An enlightening example

Yogesh shared a fascinating example from his experience in automotive parts retail.

When a customer's car needs repairs, time matters. Imagine trying to stock the right parts across millions of SKUs while keeping inventory costs manageable. Modern AI systems can analyze multiple data streams to make smart stocking decisions:

  • Vehicle population data by zip code
  • Warranty information showing part failure rates
  • Local demographics
  • Competitive landscape
  • Historical sales patterns

This kind of complex analysis simply wasn't possible before AI. But it only works when your underlying data is accurate and trustworthy.

Let’s wrap up with 3 key messages

1. Make it your own

While you can learn from others' experiences, your data journey needs to fit your specific business needs and culture. What works for one retailer might not work for another.

2. Link to outcomes

Every data initiative should connect clearly to business results. Without this connection, you risk losing support for important data quality improvements.

3. Start where you are

You don't need perfect data to begin improving your operations. Start with your most pressing business challenges and build from there.

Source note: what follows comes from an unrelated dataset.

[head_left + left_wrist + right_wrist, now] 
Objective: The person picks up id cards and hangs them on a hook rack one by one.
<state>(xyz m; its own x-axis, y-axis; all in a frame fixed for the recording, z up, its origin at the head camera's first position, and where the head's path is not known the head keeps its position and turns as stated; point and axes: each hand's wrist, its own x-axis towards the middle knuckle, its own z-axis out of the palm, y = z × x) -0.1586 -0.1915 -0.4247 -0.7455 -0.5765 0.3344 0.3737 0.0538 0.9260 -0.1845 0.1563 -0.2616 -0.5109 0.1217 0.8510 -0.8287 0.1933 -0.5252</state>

The future of retail depends on making smart use of data and AI. But you don’t succeed by copying others or chasing the latest trend. You succeed by understanding your unique needs, making sure you can trust your data, and then building on that foundation to serve your customers better.

"There are no cookie-cutter answers. It's important to learn from others' experiences, but your data journey has to be your own." Yogesh Deep, Vice President – Enterprise Data and Analytics, Signet Jewelers

Thank you for sharing your learnings, Yogesh!